▸ Exercise details
Set down each line of the data below exactly.

▸ Provided material
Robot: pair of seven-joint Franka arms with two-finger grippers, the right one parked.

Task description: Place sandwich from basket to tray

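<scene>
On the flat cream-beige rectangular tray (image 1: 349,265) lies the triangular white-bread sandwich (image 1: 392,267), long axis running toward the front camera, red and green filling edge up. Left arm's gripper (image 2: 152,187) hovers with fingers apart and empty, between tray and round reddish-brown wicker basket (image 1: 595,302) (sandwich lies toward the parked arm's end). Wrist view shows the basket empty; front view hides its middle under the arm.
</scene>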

▸ Solution to this exercise
Robot: pair of seven-joint Franka arms with two-finger grippers, the right one parked.

Task description: Place sandwich from basket to tray

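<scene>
On the flat cream-beige rectangular tray (image 1: 349,265) lies the triangular white-bread sandwich (image 1: 392,267), long axis running toward the front camera, red and green filling edge up. Left arm's gripper (image 2: 152,187) hovers with fingers apart and empty, between tray and round reddish-brown wicker basket (image 1: 595,302) (sandwich lies toward the parked arm's end). Wrist view shows the basket empty; front view hides its middle under the arm.
</scene>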

The output shown is complete.